We arrived in thick, pea-soup fog: like something out of the Twilight Zone, the bridge over the Piscataqua from Portsmouth, NH to Kittery Maine was completely obscured in a white haze. You just had to barrell along interstate 95 hoping that the bridge really was still there. From Kittery up to Portland it was all the same: it was a strain to see the exit signs.

When we come, we stay with the dogs at Inn by the Sea in Cape Elizabeth, a very warm and friendly place, if a tad bit on the pricey side. They reserve half their rooms as permanently dog-free for those with allergies, but there are rooms available for dog-owners in every price range. We usually stay in one of the "garden rooms" on the ground floor, opening directly on the beautifully-landscaped courtyard with a view of Crescent Beach.

We always do room-service from the hotel's Audubon Room for one night, and then sample some of the other options throughout the area. This year, we had lunch on Thursday at the Dogfish Café, a raucous place for hearty food like burgers and beer, and they have great iced tea. Their special that day was Vennison Chili and it was lip-smacking good.

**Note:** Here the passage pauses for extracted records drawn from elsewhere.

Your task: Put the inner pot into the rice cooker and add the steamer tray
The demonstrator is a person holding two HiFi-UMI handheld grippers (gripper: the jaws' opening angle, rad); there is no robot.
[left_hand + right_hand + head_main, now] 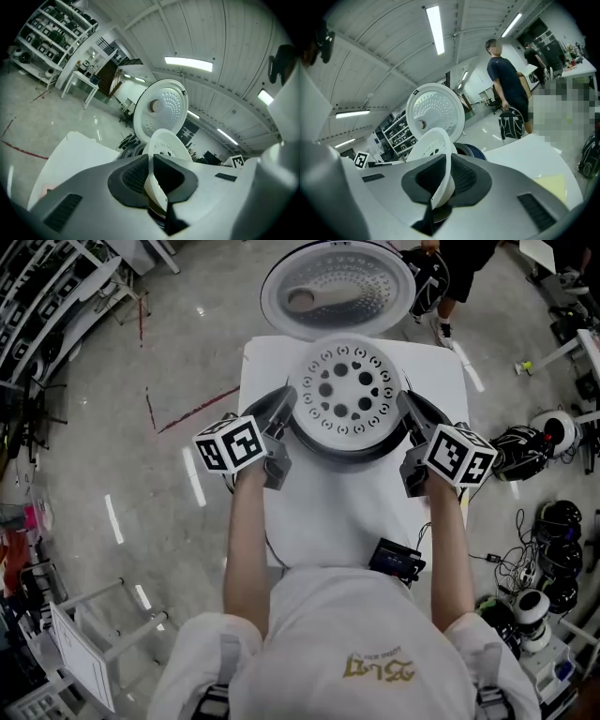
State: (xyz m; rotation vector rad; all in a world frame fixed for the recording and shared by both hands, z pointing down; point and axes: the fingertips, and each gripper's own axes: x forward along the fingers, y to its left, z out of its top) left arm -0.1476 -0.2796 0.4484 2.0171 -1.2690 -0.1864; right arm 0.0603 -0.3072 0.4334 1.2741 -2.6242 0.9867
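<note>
Left gripper [151,177]: jaws narrow, clamped on the left edge of the steamer tray [349,390]. Tray sits roughly level over the cooker's mouth, with the rice cooker lid [337,287] open behind it. The dark rim [352,457] under the tray looks like the inner pot, so I'd call that step done, though I can't confirm it. Right gripper [440,183]: same narrow pinch on the tray's right edge. Remaining, by my read: lower the tray until it seats, then let go on both sides.

The left gripper [152,177] pinches, between its dark ribbed pads, the near rim of a white round perforated plastic steamer tray [167,146]. Just beyond it, the rice cooker's open white dimpled lid [161,110] stands upright. A white tabletop [75,154] lies to the left.
</note>
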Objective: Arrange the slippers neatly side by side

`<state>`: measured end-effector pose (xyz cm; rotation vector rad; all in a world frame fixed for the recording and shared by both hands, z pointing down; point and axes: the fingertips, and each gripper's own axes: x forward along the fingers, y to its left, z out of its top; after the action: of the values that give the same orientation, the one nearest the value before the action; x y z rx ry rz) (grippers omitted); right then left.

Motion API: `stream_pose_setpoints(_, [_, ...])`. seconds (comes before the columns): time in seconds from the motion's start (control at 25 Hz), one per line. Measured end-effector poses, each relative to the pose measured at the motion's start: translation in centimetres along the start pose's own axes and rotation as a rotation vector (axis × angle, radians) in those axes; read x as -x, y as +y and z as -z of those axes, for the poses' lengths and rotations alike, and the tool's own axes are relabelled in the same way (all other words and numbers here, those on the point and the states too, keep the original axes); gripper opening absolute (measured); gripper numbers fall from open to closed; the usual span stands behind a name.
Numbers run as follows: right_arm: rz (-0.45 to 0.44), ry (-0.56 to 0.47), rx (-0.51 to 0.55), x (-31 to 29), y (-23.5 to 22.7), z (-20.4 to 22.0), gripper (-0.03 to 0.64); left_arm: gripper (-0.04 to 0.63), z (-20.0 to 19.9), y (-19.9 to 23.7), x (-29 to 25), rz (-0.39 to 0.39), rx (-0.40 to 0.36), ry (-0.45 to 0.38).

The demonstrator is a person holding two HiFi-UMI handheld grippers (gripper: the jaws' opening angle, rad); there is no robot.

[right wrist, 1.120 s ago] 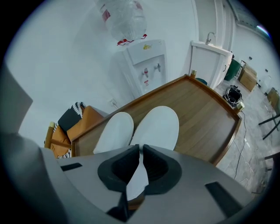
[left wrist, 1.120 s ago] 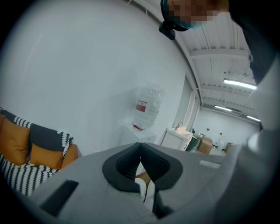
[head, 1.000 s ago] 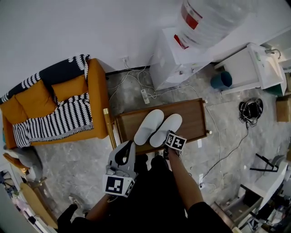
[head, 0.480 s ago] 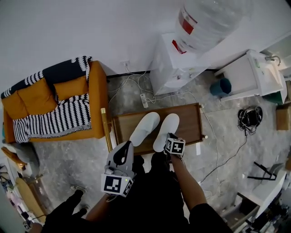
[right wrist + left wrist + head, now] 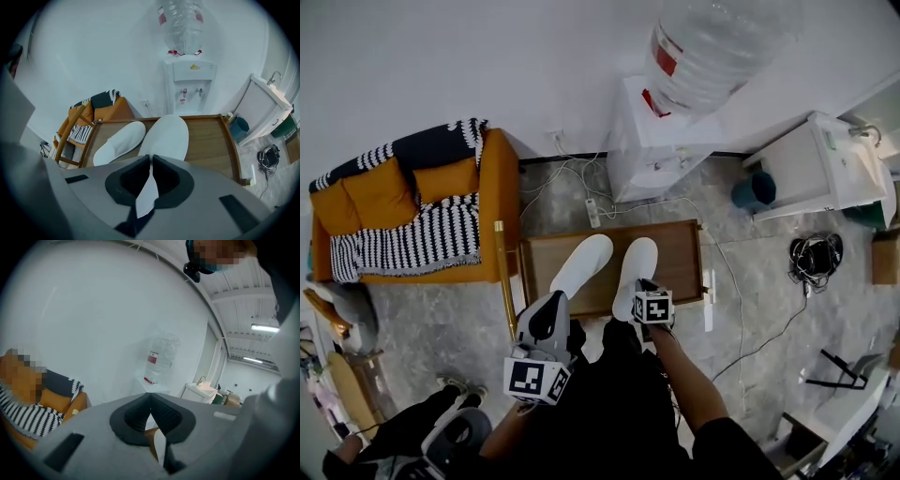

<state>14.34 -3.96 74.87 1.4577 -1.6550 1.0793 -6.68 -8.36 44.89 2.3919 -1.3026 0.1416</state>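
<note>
— Lettering readable anywhere?
— Red label (image 5: 663, 58) on the water bottle (image 5: 180, 21), print too blurred to read. Small yellow mark (image 5: 193, 67) on the front of the dispenser (image 5: 191, 89), equally unreadable.
— State of the right claw (image 5: 151, 159)?
— Pressed shut on the heel edge of the right slipper (image 5: 166, 136), a white strip of it caught in the pinch. Hangs over the near edge of the worktop (image 5: 675, 258), pointing steeply down.
— And the slipper itself?
— Lies lengthwise away from the claw: heel at the near edge, toe toward the far edge, roughly midway between the left and right edges.
— Its partner?
— Just beside it the left slipper (image 5: 119, 143), on the side of the left edge, but skewed: toe leaning in toward the pinched one, heel further off. Touching or not, impossible to tell.
— And the left claw (image 5: 150, 397)?
— Closed tip to tip with nothing gripped, off the near-left corner of the worktop, well apart from both slippers, aimed toward the white wall (image 5: 93, 324).
— Surroundings?
— Dispenser against that wall beyond the far edge; power strip (image 5: 592, 212) and white cables (image 5: 567, 171) on the floor (image 5: 459, 319) between. Orange sofa (image 5: 356, 202) with a black-and-white striped blanket (image 5: 403, 246) past the left edge. Teal bin (image 5: 755, 190) and white cabinet (image 5: 820, 159) beyond the far-right corner; coil of dark cable (image 5: 814, 253) on the floor past the right edge.
</note>
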Motion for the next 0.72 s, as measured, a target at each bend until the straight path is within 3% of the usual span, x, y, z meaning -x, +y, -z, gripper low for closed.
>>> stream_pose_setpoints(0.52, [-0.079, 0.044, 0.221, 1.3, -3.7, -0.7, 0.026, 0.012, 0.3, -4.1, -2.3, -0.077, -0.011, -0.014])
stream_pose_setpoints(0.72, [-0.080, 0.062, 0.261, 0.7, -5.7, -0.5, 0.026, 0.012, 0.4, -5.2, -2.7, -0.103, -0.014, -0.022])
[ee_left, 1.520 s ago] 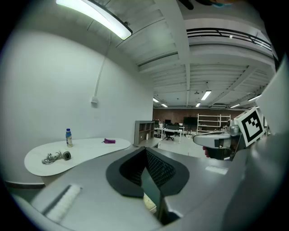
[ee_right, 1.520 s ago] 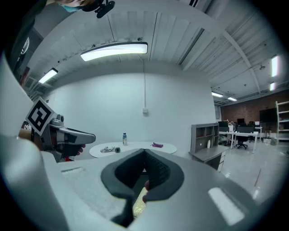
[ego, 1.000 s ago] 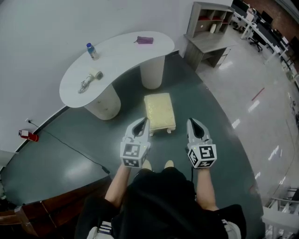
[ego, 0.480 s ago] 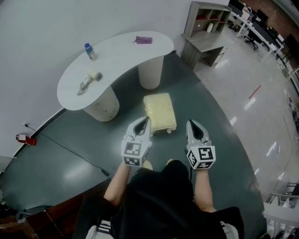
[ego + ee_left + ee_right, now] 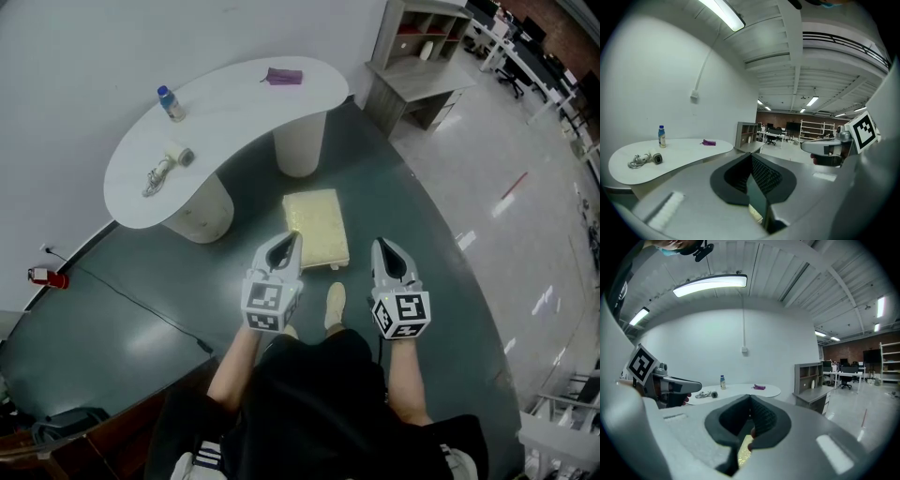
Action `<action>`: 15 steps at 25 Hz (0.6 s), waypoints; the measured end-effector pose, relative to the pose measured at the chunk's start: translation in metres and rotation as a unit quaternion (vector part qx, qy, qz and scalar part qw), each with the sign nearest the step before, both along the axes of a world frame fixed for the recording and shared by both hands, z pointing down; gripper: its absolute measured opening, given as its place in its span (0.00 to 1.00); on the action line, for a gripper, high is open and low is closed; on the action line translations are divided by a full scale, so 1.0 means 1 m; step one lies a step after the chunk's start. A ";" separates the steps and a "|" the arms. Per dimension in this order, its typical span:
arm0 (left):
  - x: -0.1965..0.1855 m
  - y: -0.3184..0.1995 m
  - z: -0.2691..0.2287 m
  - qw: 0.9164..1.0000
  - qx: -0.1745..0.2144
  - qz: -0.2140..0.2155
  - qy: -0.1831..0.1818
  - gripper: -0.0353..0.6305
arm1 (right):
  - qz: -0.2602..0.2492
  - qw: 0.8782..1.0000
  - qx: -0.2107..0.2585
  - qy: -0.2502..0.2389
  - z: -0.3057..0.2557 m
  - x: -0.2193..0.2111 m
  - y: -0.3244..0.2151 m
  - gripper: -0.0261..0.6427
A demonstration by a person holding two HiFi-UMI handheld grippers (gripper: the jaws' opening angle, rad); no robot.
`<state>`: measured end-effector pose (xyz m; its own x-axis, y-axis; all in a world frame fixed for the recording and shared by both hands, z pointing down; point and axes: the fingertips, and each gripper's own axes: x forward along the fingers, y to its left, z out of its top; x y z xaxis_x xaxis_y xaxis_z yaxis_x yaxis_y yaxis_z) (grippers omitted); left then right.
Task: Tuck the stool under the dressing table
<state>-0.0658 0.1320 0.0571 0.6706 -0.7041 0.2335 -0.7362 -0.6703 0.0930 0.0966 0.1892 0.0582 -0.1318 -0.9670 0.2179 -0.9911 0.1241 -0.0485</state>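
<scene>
The pale yellow padded stool with short white legs [image 5: 316,228] stands on the dark green floor. It is on the near side of the white curved dressing desk [image 5: 225,112] and not yet under it, a little to the right of the gap between the two round pedestals. Its near short edge is just beyond the two grippers.

The left gripper [image 5: 293,239] and the right gripper [image 5: 379,245] both have their jaws pressed together with nothing between them. In the right gripper view, only a strip of the yellow cushion shows below the closed jaws.

I judge that the stool is rather light and has a stiff frame, while the top is soft and would give way under a hard point. The floor looks smooth, so the stool should slide and does not need lifting, although the small legs may catch and make it turn. The best place to act is the near short side, low on the firm edge under the padding. One gripper should go toward each corner, so that it travels straight into the gap (closed jaws are good enough for pushing).

Compared with one second ago, the person has stepped closer: a light shoe [image 5: 335,305] now shows ahead of the body between the grippers. Both grippers have come forward and slightly down toward the stool. The jaws have stayed closed. The stool itself seems not to have moved relative to the desk, and the small bottle with blue cap [image 5: 168,103] and the purple pouch [image 5: 284,76] lie on top as before.
</scene>
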 end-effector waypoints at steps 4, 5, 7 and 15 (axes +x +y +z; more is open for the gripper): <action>0.031 -0.029 0.004 1.000 -0.005 -0.014 -0.003 0.06 | -0.024 1.000 -0.004 -0.004 0.005 0.027 -0.040 0.04; 0.038 -0.037 0.005 1.000 -0.007 -0.020 -0.004 0.06 | -0.032 0.999 -0.005 -0.005 0.006 0.033 -0.050 0.04; 0.051 -0.052 0.006 0.999 -0.013 -0.035 -0.005 0.06 | -0.048 0.999 -0.009 -0.009 0.008 0.045 -0.069 0.04; 0.096 -0.096 0.027 0.996 -0.040 -0.083 -0.014 0.06 | -0.106 0.993 -0.035 -0.031 0.034 0.087 -0.128 0.04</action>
<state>0.0305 0.0364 0.0840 0.5389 -0.7831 0.3104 -0.8394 -0.5300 0.1202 0.1837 0.0608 0.0918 -0.3455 -0.8993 0.2680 -0.9381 0.3231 -0.1251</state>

Our discovery Thursday night was Natasha's on Exchange St., a fusion restaurant with a very eclectic menu. I had something called the Cambodian Hot Pot -- with crispy fried balls of sushi rice -- and Lisa had duck. On Friday we finally made it for the first time to at what is considered Portland's premiere restaurant, Fore Street: I had a spit-turned Pork Loin over pickled onions -- which was way too much to eat (Lisa chopped up the remainder and fried it in butter in the room's kitchenette for breakfast the next morning. I think Lisa had duck again :-).

This year we didn't make it to Mim's -- a great organic nouveau-cuisine restaurant on Commercial St, and across the street from Fetch, one of our absolute favorite pet-stores everywhere: that's where we got our pups' Doggles and Prospero's devil-dog collar.

It would be remiss of me to fail to mention one of our primary activities while in Portland: bookstores. Portland is blessed with more than four great used bookstores, of which our favorites are Cunningham Books and Carson & Turner, and also several independent shops, including the delightful Longfellow books (with dog-treats on the counter) on Monument Way, Books Etc. on Exchange, and Nonesuch Books in South Portland. As usual, I came away with an obscenely large haul: two boxes-full will have to accompany us up to Bar Harbor. Although the proprietress of Cunningham Books is always happy to see me (yes, bookstore-owners in Portland recognize me even though I don't even live there), she admonished me for having "gotten carried away again". No, I won't ever have time in my life to read all the books I own.